* _Problem to solve_
Among the entries below, only the lines from the one with "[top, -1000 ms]" through the one with "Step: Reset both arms" are to be retyped, exactly and without pictures.
====== Entries supplied
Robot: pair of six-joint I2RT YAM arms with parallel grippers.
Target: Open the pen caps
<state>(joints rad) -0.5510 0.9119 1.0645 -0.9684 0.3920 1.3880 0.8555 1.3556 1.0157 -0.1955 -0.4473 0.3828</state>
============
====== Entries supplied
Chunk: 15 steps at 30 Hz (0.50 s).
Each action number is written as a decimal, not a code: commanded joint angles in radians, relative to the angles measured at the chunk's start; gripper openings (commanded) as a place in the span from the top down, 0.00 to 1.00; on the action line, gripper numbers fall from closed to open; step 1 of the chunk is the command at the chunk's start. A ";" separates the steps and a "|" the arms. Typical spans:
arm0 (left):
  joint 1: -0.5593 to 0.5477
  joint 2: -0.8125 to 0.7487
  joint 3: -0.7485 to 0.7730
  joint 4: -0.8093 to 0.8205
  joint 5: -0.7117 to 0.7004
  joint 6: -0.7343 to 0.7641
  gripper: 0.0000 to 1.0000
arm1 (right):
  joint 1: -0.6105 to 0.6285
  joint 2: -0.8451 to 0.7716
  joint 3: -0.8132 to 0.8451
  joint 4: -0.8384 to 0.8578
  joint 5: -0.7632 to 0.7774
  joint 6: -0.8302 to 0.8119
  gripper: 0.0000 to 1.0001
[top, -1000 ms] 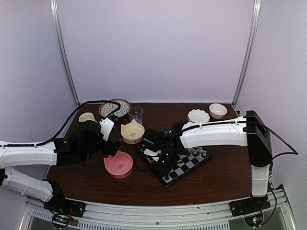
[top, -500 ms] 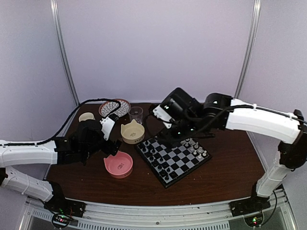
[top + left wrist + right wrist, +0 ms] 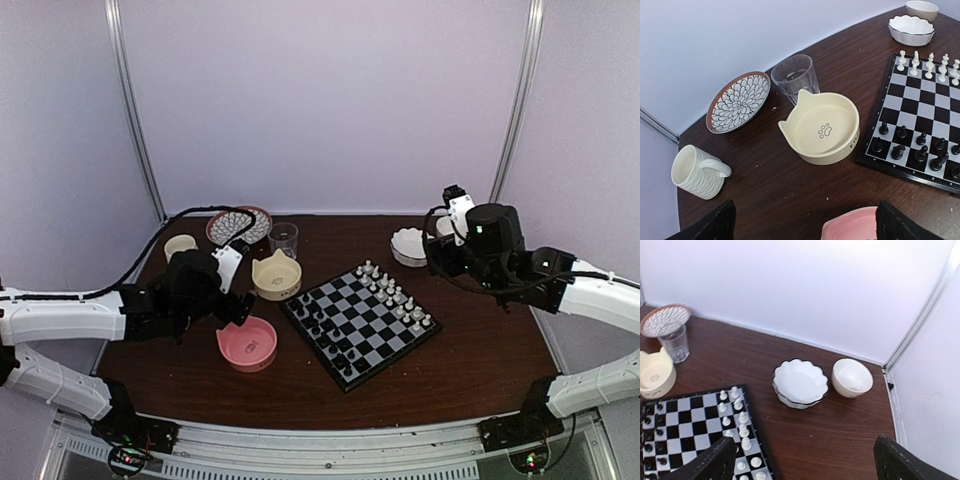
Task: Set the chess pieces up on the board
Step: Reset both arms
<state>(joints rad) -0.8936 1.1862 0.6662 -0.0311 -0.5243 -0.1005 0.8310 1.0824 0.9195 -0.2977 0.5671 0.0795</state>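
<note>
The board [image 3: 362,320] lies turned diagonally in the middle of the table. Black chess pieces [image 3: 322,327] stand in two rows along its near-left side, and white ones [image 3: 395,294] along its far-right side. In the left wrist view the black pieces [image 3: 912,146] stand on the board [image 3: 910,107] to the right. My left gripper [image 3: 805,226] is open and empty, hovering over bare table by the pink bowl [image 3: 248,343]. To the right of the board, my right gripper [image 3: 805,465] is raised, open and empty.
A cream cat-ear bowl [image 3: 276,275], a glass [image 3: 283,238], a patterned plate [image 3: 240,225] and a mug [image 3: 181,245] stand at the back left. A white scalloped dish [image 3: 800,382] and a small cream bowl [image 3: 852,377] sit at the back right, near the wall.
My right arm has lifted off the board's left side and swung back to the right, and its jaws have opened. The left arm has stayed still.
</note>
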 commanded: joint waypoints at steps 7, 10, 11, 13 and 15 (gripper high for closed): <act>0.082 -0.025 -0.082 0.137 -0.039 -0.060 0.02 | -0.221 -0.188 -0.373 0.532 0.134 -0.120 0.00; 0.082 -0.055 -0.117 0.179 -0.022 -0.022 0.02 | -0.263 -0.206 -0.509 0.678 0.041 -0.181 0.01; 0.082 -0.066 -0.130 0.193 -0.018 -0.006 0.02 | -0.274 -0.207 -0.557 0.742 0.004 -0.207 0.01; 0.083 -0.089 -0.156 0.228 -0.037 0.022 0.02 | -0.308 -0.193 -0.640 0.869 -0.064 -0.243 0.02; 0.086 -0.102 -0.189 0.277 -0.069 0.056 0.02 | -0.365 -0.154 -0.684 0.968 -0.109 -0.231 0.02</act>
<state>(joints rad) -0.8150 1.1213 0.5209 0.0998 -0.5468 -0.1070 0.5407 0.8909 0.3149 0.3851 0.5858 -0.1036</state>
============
* _Response_
[top, -1000 ms] 
[top, -500 ms] 
[top + left wrist + right wrist, +0 ms] 
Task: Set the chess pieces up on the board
Step: Reset both arms

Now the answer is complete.